• [Stored records]
- - - - - - -

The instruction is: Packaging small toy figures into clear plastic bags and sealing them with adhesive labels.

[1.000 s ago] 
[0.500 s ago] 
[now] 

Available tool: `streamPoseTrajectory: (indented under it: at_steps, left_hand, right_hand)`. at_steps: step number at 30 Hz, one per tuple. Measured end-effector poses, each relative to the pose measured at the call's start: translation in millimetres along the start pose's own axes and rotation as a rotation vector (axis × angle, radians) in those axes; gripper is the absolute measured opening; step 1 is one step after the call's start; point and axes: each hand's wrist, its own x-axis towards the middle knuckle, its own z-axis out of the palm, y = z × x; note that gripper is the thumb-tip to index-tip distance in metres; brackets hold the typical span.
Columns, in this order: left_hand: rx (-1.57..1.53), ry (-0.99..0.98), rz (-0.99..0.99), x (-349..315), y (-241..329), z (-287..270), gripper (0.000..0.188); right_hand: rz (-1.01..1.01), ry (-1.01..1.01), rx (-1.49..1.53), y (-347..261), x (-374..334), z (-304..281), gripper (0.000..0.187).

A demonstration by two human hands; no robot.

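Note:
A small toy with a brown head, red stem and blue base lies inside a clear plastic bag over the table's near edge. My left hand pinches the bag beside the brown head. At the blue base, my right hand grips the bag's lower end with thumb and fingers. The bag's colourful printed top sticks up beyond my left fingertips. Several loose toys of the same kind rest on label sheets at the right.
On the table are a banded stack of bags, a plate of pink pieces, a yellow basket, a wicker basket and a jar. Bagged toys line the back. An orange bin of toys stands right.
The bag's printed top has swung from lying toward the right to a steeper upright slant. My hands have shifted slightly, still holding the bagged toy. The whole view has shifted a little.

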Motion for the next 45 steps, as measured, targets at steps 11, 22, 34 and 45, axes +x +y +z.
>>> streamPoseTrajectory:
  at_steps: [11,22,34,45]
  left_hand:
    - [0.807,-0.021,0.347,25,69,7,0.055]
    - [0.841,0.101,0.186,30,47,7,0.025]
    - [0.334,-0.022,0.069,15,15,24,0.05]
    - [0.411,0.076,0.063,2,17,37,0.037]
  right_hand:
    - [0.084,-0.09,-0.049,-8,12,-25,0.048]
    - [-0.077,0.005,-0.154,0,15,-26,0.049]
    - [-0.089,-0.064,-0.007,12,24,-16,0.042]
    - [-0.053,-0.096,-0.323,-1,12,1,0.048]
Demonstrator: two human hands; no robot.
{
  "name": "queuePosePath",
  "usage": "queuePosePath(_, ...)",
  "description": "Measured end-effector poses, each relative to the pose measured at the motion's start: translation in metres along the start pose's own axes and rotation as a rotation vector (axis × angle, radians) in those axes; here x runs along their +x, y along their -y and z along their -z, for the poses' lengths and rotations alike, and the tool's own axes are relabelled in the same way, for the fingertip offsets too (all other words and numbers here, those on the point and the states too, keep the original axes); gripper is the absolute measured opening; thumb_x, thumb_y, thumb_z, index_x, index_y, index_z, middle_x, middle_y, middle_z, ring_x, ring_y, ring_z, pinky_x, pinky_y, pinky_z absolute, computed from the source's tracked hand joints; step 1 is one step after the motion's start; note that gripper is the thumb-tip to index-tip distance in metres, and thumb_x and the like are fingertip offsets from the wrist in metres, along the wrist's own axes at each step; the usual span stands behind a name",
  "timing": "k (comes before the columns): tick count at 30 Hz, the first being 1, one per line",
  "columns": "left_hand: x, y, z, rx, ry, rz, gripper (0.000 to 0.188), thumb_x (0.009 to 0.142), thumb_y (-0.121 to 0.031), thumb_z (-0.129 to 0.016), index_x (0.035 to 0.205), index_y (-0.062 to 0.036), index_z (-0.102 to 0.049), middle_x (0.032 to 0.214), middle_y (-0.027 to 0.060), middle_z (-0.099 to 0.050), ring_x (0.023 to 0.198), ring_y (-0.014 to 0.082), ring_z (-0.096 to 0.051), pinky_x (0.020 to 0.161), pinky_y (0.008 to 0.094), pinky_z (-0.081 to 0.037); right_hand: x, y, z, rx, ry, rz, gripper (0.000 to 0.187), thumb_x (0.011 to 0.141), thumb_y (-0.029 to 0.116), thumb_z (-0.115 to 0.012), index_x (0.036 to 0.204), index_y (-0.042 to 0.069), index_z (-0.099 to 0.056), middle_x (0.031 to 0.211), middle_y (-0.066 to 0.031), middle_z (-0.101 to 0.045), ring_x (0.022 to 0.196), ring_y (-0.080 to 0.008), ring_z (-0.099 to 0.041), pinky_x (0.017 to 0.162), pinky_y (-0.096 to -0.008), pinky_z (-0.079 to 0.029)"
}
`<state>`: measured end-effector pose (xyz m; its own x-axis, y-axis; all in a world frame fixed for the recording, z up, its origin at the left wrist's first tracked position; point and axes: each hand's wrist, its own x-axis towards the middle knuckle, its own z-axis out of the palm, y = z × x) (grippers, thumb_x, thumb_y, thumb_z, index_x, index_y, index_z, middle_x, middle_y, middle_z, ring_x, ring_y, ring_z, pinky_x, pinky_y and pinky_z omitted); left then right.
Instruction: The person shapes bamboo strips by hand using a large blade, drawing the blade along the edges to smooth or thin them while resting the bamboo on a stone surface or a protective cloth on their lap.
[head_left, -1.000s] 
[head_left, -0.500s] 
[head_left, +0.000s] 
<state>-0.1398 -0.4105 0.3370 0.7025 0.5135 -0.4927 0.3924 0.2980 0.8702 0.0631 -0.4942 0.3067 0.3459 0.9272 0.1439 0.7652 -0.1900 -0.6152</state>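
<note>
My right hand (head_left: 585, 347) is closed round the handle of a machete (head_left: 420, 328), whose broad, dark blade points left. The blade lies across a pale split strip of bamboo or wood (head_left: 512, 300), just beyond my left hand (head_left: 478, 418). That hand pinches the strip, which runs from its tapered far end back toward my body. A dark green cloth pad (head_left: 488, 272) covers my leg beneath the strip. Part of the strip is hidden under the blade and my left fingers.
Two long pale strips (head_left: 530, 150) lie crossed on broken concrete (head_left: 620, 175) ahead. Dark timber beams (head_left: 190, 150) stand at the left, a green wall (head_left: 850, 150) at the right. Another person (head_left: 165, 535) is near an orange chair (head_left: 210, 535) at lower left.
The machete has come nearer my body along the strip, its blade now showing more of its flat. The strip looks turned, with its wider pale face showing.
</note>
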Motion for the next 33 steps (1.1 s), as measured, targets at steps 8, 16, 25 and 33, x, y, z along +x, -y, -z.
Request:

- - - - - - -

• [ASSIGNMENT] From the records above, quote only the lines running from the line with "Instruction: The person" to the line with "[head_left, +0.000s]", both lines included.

• [TASK OUTPUT]
Instruction: The person shapes bamboo strips by hand using a large blade, drawing the blade along the edges to smooth or thin them while resting the bamboo on a stone surface or a protective cloth on their lap.
[head_left, -1.000s] 
[head_left, -0.500s] 
[head_left, +0.000s] 

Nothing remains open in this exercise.